This severely limits the general use of processor arrays. The overall
design doesn't work well for problems with large
serial components. Processor arrays are typically designed around
custom VLSI processors, resulting in much higher costs when compared
to more commodity-oriented multiprocessor designs. Furthermore,
processor arrays typically are single user, adding to the inherent
cost of the system. For these and other reasons, processor arrays are
no longer popular.


1.1.2.2 Multicomputers

A
multicomputer
configuration, or cluster, is a group of computers that work
together. A cluster has three basic elementsa collection of
individual computers, a network connecting those computers, and
software that enables a computer to share work among the other
computers via the network.

For most people, the most likely thing to come to mind when speaking
of multicomputers is a

Beowulf
cluster . Thomas Sterling and
Don Becker at
NASA's Goddard Space Flight Center built a parallel
computer out of commodity hardware and freely available software in
1994 and named their system Beowulf.[1] While this is perhaps the
best-known type of multicomputer, a number of variants now exist.

[1] If you think
back to English lit, you will recall that the epic hero Beowulf was
described as having "the strength of
many."


First, both commercial multicomputers and commodity clusters are
available.

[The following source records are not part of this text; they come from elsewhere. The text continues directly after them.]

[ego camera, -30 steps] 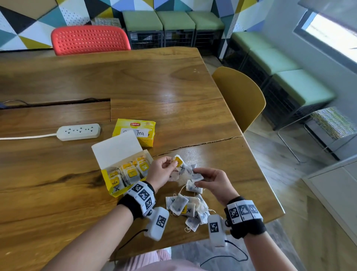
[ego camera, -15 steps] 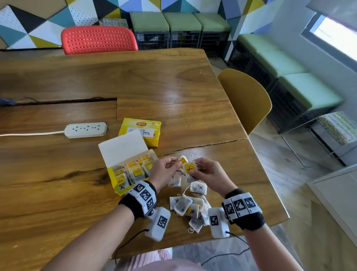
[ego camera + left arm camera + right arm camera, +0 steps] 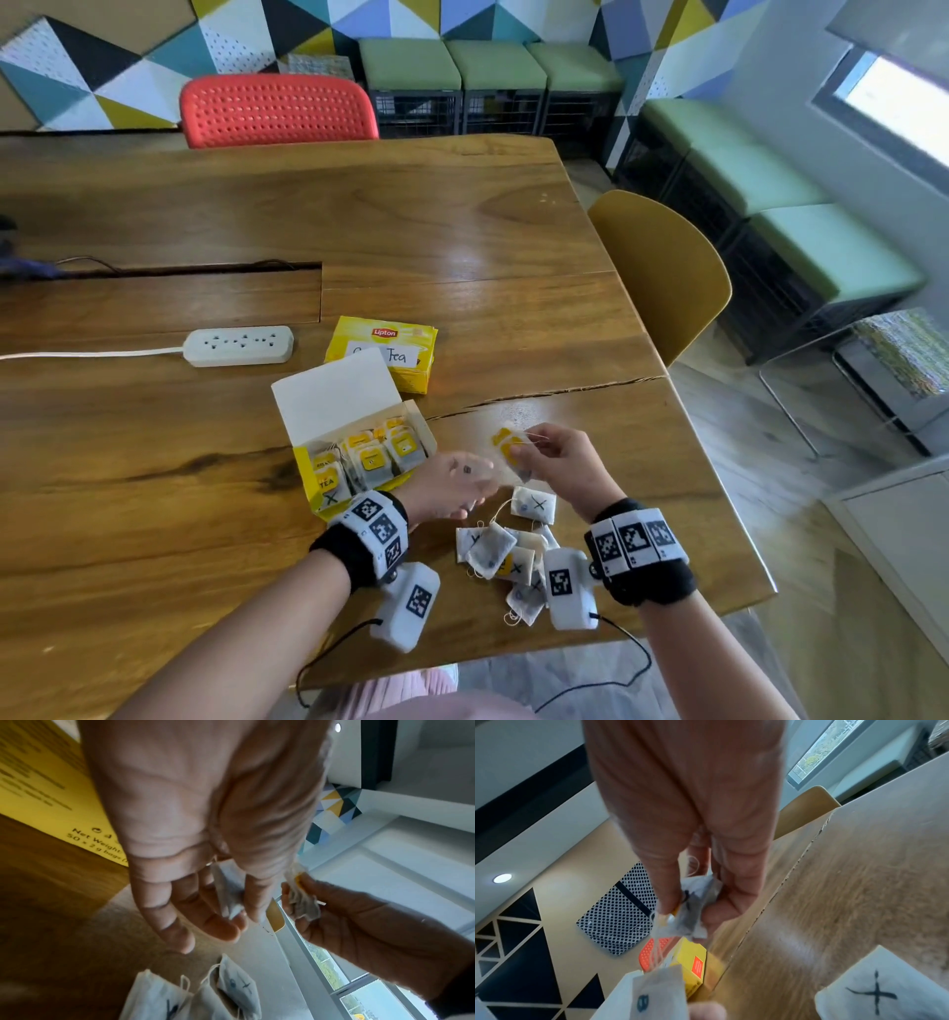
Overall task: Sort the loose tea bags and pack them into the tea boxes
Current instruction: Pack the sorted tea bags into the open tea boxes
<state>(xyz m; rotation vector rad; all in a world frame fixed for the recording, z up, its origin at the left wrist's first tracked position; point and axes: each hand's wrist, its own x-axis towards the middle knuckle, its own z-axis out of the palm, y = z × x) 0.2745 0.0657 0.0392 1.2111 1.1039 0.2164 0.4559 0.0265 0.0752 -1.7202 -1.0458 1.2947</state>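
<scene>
An open yellow tea box (image 3: 313, 478) with its white lid up holds several yellow-tagged bags. Behind it lies a shut Lipton box (image 3: 382, 349). My right hand (image 3: 529, 452) pinches a crumpled tea bag with a yellow tag (image 3: 508, 444), also seen in the wrist views as the crumpled bag (image 3: 693, 902) (image 3: 303, 902). My left hand (image 3: 452, 488), blurred, holds a second tea bag (image 3: 227, 894) between thumb and fingers; it bears a blue mark (image 3: 659, 990). A thin string runs down from the right hand's bag toward it. Several loose bags (image 3: 513, 560) lie below both hands, some marked X (image 3: 534, 506).
A white power strip (image 3: 239, 345) with its cord lies left of the boxes. The wooden table (image 3: 154, 462) has a cable slot at the left and its edge close on the right. A yellow chair (image 3: 662, 277) and a red chair (image 3: 277, 110) stand around it.
The two hands, close together half a second ago, have drawn apart. My left hand has dropped toward me with one bag; the right keeps the yellow-tagged bag.
</scene>
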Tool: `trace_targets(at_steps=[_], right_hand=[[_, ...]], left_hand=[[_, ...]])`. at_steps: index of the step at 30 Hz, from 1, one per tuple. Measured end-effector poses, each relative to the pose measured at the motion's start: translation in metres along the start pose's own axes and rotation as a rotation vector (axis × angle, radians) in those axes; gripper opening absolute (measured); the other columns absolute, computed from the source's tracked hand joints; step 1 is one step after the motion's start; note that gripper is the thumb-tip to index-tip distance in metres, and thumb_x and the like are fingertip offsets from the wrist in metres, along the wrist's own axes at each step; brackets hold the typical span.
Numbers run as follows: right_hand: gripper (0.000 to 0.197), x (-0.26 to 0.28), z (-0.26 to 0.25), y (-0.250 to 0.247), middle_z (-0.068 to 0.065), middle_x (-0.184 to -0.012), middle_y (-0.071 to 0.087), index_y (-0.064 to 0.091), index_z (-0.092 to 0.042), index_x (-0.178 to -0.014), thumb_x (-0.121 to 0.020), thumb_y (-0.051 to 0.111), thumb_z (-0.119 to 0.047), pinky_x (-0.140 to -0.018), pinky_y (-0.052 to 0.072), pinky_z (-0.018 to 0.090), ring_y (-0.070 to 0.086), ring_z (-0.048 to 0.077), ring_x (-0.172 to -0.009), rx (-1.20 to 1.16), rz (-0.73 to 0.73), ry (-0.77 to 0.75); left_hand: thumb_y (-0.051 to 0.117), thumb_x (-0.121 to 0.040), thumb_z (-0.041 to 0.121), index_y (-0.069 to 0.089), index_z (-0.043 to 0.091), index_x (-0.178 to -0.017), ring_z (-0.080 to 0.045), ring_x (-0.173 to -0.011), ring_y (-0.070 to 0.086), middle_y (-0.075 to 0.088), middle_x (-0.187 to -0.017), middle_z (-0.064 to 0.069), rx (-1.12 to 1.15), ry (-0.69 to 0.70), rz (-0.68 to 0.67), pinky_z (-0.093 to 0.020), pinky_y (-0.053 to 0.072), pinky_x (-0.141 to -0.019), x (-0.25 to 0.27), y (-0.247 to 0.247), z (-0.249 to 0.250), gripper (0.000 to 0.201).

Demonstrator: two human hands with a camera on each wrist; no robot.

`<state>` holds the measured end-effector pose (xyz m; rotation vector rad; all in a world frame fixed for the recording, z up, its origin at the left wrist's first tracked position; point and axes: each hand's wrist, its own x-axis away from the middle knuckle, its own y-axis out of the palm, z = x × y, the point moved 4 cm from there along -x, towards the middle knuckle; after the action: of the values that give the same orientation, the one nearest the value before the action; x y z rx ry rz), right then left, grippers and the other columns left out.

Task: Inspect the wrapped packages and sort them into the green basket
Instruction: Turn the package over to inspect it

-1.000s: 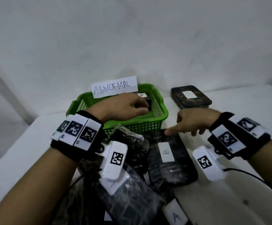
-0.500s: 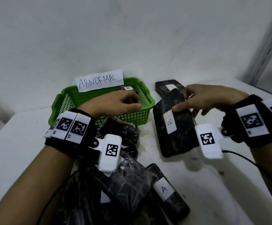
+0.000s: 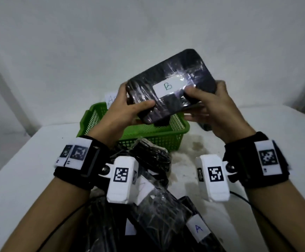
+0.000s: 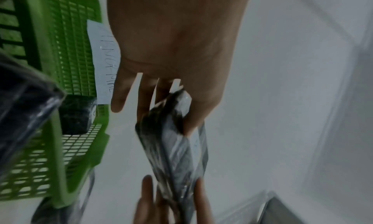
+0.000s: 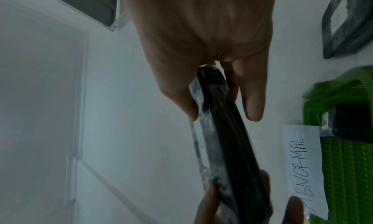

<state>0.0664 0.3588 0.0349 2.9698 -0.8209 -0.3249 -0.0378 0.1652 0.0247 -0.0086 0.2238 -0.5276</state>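
Observation:
A flat black package wrapped in clear film (image 3: 168, 86) with a white label marked B is held up in the air above the green basket (image 3: 181, 130). My left hand (image 3: 130, 108) grips its left end, thumb on the front face. My right hand (image 3: 208, 104) grips its right end the same way. Both wrist views show the package edge-on (image 4: 173, 150) (image 5: 224, 141), pinched between thumb and fingers. One wrapped package (image 4: 75, 115) lies inside the basket (image 4: 60, 51). The basket (image 5: 347, 155) carries a paper sign reading ABNORMAL (image 5: 302, 166).
A heap of several black wrapped packages (image 3: 157, 211) lies on the white table (image 3: 20, 160) in front of the basket, one labelled A (image 3: 198, 229). Another dark package (image 5: 349, 23) lies right of the basket. A black cable (image 3: 242, 197) runs at the right. A white wall stands behind.
My right hand lifted the B package off the table. My left hand left the basket and took hold of the package's other end; both now hold it raised, label towards me.

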Motion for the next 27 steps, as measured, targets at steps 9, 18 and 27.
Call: trace_targets(at_steps=[9, 18, 27], right_hand=[[0.054, -0.027, 0.01, 0.054, 0.001, -0.112, 0.074, 0.06, -0.011, -0.13, -0.08, 0.077, -0.023, -0.083, 0.058, 0.032, 0.072, 0.015, -0.102, -0.013, -0.237, -0.145], [0.038, -0.019, 0.005, 0.062, 0.004, -0.101, 0.076, 0.068, -0.014, -0.11, -0.076, 0.081, -0.027, -0.091, 0.061, 0.043, 0.075, 0.02, -0.095, 0.083, -0.215, -0.307], [0.044, 0.001, -0.005, 0.074, -0.006, -0.105, 0.075, 0.066, -0.023, -0.114, -0.076, 0.083, -0.038, -0.09, 0.059, 0.036, 0.073, 0.01, -0.099, 0.139, -0.156, -0.431]], left_hand=[[0.069, -0.075, 0.014, 0.053, 0.015, -0.129, -0.026, -0.108, 0.068, 0.069, -0.118, -0.011, 0.053, 0.153, 0.146, -0.042, 0.056, -0.09, 0.021, -0.049, 0.016, 0.056], [0.076, -0.085, 0.01, 0.055, 0.009, -0.128, -0.022, -0.105, 0.072, 0.072, -0.115, -0.008, -0.035, 0.205, 0.193, -0.035, 0.059, -0.086, 0.031, -0.058, 0.02, 0.049], [0.07, -0.092, 0.034, 0.051, 0.036, -0.131, 0.0, -0.099, 0.068, 0.069, -0.115, 0.017, -0.338, 0.239, 0.128, -0.02, 0.056, -0.069, 0.058, -0.077, 0.046, 0.044]])
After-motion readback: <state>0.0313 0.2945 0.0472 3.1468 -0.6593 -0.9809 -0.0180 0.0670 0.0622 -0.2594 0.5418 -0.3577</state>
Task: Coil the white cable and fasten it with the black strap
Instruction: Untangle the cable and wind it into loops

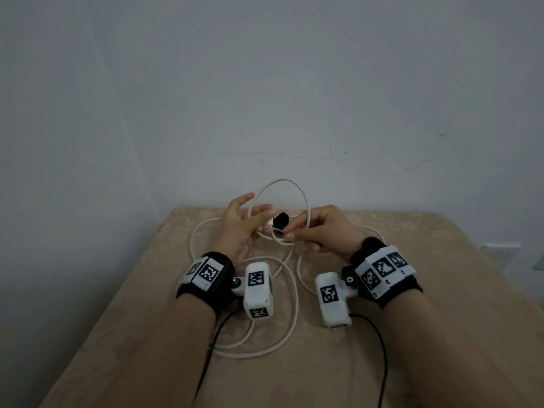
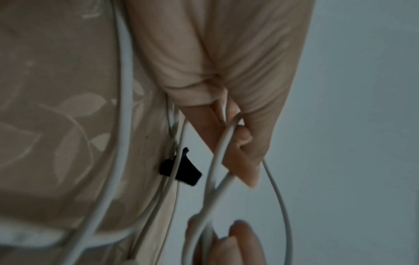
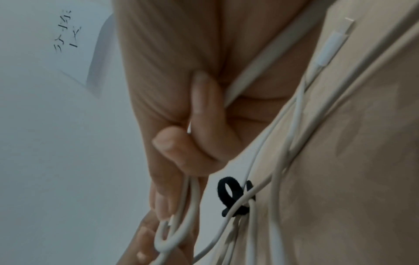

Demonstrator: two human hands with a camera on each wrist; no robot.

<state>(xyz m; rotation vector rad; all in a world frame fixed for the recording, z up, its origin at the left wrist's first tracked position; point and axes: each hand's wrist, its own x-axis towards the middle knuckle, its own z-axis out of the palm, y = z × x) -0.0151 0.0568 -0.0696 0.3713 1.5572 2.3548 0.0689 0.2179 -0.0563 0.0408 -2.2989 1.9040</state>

Commodity clusters, including Beowulf clusters, are
constructed using

commodity, off-the-shelf
(COTS) computers and
hardware. When constructing a commodity cluster, the norm is to use
freely available, open source software. This translates into an
extremely low cost that allows people to build a cluster when the
alternatives are just too expensive. For example, the
"Big
Mac" cluster built by Virginia Polytechnic Institute
and State University was initially built using 1100 dual-processor
Macintosh G5 PCs. It achieved speeds on the order of 10 teraflops,
making it one of the fastest supercomputers in existence. But while
supercomputers in that class usually take a couple of years to
construct and cost in the range of $100 million to $250 million, Big
Mac was put together in about a month and at a cost of just over $5
million. (A list of the fastest machines can be found at http://www.top500.org. The site also
maintains a list of the top 500 clusters.)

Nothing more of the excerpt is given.